* What is required *
Your answer must consist of one number: how many lines in the records contain "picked".

(Beginning of Recorded data)

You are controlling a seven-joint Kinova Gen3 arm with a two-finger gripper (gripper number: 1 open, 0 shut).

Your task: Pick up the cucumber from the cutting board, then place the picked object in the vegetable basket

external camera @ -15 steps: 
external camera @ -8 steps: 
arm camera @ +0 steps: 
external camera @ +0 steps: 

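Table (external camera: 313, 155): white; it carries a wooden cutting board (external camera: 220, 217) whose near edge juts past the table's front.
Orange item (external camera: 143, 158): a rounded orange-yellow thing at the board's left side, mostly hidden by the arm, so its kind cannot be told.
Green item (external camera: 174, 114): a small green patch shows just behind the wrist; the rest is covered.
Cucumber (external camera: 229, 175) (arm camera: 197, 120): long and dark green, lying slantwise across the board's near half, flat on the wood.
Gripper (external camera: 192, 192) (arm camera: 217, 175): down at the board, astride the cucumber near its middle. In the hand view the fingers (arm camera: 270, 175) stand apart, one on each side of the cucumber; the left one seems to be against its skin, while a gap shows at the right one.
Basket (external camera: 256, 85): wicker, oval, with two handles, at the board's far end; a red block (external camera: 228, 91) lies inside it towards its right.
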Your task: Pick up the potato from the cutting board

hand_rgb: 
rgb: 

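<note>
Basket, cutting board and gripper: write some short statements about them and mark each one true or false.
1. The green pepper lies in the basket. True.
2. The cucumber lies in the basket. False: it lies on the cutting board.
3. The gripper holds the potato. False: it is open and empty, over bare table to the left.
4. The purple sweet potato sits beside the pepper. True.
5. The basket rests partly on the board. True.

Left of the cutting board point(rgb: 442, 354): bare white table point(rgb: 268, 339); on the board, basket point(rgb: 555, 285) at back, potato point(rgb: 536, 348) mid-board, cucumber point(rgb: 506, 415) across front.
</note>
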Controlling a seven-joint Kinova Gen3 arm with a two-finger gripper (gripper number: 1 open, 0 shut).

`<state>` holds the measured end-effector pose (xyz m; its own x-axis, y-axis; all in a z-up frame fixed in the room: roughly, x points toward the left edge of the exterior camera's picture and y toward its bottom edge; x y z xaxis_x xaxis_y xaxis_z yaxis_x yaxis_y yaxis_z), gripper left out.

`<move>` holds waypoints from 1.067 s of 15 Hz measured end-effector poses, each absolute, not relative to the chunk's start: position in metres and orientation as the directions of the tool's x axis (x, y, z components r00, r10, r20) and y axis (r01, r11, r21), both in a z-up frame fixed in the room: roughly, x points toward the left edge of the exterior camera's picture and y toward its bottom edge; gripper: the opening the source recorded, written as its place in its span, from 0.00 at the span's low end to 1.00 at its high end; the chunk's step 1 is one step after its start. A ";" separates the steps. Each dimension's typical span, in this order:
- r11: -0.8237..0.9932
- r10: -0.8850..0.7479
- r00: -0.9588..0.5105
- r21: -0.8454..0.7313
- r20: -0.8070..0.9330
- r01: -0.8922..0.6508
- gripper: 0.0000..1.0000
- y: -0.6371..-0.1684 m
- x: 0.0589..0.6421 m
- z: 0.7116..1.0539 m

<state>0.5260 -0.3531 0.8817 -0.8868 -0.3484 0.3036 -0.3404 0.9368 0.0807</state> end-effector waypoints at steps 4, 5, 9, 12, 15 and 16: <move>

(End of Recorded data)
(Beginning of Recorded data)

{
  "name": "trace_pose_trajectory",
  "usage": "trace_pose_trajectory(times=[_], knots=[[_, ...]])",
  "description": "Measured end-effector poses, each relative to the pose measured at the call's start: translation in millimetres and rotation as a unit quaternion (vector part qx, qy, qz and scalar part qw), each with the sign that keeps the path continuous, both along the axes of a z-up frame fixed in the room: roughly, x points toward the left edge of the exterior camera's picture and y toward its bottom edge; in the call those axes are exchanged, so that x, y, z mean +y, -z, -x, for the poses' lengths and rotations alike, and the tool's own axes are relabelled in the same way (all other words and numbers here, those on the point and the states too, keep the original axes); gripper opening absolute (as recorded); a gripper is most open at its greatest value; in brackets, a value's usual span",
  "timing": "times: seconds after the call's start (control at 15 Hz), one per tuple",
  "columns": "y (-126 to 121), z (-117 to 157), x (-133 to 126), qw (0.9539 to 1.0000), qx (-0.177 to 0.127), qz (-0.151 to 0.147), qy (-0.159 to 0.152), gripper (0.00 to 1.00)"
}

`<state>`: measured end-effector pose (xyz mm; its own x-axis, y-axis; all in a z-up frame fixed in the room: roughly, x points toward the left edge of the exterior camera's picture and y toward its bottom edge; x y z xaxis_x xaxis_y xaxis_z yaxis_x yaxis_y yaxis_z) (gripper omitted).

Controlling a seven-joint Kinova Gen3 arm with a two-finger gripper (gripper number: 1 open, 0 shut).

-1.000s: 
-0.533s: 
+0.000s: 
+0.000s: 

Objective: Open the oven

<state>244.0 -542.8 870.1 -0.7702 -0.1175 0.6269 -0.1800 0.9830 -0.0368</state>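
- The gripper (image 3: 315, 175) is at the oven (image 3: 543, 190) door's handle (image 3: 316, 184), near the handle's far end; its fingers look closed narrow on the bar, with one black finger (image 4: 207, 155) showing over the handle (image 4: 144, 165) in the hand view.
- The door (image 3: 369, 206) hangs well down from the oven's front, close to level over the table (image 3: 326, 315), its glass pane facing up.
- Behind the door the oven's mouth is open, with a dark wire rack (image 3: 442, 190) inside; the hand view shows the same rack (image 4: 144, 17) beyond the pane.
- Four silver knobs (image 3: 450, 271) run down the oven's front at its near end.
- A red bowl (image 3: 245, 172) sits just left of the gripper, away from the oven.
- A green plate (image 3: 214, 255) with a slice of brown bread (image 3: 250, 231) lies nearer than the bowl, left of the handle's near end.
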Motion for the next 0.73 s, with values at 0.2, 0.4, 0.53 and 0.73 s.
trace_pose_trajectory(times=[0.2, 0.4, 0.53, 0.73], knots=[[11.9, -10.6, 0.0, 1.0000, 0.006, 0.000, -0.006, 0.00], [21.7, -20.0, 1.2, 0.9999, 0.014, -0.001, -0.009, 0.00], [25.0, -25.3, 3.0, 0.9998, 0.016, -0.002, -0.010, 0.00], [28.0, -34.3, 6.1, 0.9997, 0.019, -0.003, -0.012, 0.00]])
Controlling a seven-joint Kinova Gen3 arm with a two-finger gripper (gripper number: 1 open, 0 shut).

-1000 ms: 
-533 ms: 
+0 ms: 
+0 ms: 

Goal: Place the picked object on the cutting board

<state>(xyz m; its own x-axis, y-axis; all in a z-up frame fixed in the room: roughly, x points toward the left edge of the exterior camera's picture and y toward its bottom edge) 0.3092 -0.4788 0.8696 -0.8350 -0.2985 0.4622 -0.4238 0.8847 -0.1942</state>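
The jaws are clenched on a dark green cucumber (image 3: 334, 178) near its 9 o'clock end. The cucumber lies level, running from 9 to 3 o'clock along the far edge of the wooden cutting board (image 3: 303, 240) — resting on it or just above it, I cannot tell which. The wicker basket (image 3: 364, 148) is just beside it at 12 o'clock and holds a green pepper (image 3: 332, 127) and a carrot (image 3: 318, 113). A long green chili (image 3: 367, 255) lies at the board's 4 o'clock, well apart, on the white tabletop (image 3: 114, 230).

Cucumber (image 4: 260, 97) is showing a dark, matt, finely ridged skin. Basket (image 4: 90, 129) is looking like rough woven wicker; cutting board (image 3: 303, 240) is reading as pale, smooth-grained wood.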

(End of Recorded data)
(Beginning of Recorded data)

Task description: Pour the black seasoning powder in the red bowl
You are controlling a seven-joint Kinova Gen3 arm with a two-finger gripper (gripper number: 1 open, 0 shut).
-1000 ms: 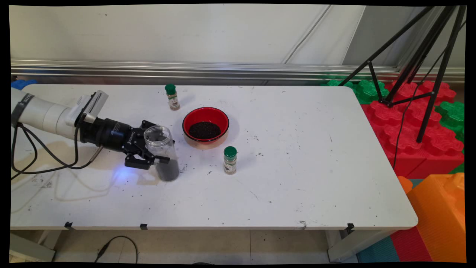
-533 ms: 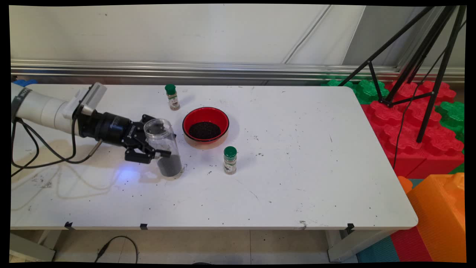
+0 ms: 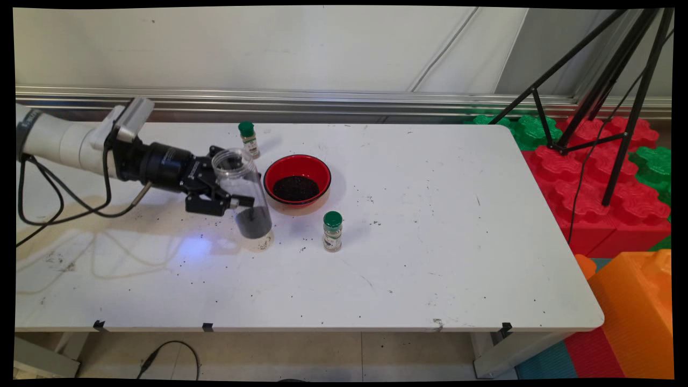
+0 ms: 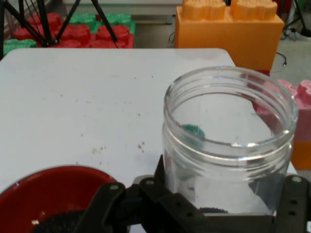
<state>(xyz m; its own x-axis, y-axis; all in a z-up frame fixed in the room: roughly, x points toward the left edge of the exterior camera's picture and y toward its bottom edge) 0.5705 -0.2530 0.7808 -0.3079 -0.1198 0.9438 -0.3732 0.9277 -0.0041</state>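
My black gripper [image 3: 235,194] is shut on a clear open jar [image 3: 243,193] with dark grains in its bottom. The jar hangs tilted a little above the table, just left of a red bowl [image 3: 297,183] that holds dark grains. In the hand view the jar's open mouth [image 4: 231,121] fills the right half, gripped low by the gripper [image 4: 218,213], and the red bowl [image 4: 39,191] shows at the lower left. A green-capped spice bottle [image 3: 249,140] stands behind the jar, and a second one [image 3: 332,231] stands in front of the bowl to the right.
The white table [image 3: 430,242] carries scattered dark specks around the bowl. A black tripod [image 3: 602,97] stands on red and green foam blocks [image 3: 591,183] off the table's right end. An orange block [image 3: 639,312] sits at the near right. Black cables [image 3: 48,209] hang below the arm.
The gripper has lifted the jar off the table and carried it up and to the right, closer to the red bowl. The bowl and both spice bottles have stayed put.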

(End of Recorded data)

* Task answer *
2